Cela ne dura qu'un instant, quelques secondes fragiles, gracieuses, volées à l'entêtante nécessité de l'Usine. Mais cela suffit à nous rappeler une chose essentielle : le feu qui brûlait dans le ventre de nos fourneaux brûlait encore dans nos veines. Contairement à ce que nous croyions, nous n'étions pas morts.»

          Bo et Hama travaillent à l’usine de leur ville. C’est là qu’ils se sont rencontrés et aimés. C’est là que leurs amis travaillent et que leur vie se construit. Puis le déclin arrive avec ses gros souliers. Il écrase et déchire les richesses et les corps. Le cœur meurtri mêlé à la peur du malheur la population qui semblait unie se scinde et la violence pullule. Il faut trouver un coupable, un marginal, un vulnérable. S’ensuivent alors la fuite, la faim et la bataille de l’humanité. Conserver son amour pour l’autre, l’envie d’aimer son prochain et de lui tendre la main. Bo et Hama s’aventurent dans des contrées inconnues, aux êtres couleur endive et aux croyances sans cesse renouvelées. Les paysages, les illusions, les compagnons de fortune, les aptitudes, l’amour et les êtres se vivifient ou s’éteignent selon les saisons. Car : « Il faut toujours perdre une part de soi pour que la vie continue. » Ainsi va la vie. Aussi sombre et belle qu’elle soit. Un bonheur ne peut grandir sans qu’un jour, son antonyme survienne. Relever son genou du sol, essuyer son sang et son sel et admirer les fleurs éphémères sur les bas côtés, tant que nous sommes vivants.

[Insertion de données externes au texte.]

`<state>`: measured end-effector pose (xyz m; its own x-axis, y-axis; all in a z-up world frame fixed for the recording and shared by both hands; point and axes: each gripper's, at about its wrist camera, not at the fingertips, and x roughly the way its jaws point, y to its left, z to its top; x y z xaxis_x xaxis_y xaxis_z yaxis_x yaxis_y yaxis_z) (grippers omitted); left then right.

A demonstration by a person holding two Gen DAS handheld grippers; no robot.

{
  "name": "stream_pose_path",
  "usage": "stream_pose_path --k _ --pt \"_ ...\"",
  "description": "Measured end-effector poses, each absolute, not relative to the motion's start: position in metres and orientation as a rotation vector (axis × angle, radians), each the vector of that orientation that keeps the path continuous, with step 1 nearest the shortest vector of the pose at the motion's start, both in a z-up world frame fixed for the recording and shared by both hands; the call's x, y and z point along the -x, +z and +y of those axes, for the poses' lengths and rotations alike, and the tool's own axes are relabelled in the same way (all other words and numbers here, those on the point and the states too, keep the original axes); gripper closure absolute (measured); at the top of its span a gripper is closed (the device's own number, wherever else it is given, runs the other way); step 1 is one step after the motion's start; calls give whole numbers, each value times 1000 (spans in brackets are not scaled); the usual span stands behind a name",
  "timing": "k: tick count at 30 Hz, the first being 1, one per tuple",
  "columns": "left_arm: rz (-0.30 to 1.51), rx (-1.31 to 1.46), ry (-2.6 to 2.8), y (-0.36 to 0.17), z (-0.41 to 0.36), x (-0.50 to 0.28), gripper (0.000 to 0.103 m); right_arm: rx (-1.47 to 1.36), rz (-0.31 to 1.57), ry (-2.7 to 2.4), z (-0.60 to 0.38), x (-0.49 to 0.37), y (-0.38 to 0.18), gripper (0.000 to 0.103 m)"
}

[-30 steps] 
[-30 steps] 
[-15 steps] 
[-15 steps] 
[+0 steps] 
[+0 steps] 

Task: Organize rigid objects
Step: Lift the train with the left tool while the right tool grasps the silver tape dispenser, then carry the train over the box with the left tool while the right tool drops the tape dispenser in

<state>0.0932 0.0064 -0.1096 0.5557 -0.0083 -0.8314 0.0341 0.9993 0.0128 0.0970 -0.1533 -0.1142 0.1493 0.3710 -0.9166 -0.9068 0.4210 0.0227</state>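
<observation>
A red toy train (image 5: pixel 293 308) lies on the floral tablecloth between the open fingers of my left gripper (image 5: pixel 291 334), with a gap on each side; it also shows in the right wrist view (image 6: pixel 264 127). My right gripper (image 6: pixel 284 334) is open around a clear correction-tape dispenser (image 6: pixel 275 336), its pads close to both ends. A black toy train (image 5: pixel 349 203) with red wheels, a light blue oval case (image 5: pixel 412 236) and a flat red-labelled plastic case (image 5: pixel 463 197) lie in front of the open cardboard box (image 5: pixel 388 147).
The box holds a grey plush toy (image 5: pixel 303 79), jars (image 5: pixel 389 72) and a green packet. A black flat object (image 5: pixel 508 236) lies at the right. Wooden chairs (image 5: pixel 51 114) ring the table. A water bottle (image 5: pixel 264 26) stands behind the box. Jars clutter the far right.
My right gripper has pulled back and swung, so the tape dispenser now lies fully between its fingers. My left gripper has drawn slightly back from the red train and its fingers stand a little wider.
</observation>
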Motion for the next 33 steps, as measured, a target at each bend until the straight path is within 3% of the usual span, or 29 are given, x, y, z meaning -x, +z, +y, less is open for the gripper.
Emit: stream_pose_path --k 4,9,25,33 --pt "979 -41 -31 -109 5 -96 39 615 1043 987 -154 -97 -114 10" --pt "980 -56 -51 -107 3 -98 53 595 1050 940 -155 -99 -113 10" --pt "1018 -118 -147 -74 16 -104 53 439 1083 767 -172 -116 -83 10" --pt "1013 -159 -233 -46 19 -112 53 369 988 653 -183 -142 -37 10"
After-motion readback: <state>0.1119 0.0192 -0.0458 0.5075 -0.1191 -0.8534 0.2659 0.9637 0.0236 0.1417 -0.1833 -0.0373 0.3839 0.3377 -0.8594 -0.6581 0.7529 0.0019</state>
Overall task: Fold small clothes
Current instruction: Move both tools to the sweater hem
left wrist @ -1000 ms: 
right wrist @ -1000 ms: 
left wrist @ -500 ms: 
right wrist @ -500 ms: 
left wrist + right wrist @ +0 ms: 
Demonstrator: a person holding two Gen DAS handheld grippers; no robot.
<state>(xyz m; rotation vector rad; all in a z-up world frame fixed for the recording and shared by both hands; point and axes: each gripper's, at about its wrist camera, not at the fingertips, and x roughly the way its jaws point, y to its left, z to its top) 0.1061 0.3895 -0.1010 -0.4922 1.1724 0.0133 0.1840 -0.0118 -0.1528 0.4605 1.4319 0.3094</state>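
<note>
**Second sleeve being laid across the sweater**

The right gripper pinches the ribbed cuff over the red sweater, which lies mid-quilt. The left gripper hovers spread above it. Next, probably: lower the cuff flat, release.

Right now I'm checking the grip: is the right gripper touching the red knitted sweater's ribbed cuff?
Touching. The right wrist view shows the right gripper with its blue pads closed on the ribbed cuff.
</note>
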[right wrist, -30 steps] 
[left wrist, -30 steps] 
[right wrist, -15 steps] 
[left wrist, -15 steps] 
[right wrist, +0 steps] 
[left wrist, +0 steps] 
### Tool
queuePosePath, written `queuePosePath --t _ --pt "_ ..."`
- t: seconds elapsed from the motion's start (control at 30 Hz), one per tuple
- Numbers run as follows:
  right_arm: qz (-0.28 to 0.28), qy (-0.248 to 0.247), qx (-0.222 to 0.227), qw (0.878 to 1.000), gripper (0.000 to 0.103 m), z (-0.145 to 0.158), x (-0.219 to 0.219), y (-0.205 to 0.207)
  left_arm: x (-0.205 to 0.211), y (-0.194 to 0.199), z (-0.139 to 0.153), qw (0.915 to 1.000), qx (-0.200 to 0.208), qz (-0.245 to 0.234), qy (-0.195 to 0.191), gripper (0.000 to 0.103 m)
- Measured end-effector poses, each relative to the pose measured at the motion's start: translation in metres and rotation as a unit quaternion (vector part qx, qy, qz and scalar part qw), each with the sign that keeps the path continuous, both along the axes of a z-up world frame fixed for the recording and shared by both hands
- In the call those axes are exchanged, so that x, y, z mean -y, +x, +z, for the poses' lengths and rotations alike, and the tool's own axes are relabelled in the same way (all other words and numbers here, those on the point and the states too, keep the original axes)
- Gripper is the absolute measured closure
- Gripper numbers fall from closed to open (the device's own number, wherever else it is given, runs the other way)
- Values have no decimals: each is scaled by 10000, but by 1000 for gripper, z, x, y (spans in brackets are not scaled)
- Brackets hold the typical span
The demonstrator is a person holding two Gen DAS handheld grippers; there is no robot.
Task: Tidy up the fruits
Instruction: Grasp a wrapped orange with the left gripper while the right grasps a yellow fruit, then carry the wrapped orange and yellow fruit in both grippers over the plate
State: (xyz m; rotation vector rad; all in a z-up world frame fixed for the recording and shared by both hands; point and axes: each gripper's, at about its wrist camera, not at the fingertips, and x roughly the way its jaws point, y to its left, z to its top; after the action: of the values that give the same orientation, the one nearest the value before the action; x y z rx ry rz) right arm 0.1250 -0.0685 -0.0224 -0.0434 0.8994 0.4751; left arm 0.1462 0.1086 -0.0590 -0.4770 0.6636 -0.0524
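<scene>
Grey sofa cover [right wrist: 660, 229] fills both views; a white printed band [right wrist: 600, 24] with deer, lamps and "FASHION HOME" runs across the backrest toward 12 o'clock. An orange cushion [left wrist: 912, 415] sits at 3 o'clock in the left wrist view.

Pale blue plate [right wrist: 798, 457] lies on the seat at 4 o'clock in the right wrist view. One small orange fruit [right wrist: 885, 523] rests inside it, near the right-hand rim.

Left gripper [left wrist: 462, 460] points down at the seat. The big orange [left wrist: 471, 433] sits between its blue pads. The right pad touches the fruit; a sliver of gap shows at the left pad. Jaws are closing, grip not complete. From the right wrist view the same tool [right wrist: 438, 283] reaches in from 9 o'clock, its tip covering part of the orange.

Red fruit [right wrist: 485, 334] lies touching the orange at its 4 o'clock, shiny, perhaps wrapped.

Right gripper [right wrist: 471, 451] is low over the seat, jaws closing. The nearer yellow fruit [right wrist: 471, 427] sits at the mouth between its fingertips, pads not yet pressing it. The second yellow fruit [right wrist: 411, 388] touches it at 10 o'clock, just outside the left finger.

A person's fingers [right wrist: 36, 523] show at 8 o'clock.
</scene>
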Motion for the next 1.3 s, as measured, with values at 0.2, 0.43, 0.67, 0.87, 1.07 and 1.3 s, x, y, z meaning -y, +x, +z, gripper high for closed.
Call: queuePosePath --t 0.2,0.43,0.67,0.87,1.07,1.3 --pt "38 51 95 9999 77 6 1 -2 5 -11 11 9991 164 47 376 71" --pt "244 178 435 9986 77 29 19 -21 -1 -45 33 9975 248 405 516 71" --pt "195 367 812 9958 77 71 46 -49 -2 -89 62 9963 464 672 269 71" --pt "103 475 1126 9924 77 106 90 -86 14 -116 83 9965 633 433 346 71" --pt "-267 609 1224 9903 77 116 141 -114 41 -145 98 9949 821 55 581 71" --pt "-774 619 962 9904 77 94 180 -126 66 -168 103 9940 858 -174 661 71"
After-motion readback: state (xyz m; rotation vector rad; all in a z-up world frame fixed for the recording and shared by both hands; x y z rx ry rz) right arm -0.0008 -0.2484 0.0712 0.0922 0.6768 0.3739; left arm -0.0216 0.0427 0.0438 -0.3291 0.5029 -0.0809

          Je remercie Céline pour avoir pensé, à juste titre, que ce roman me plairait. Et qu’un dos jaune n’en était pas moins profond et accessible aux plus grands. Je remercie aussi Anne-Laure Bondoux pour ce voyage en terre inconnue, aux formes et aux visages flous ou déformés, et de me demander un second effort de lecture pour mettre en lumière toutes ces métaphores. Et si l’on continuait ? Car tant que nous sommes vivants, l’aube sera grandiose.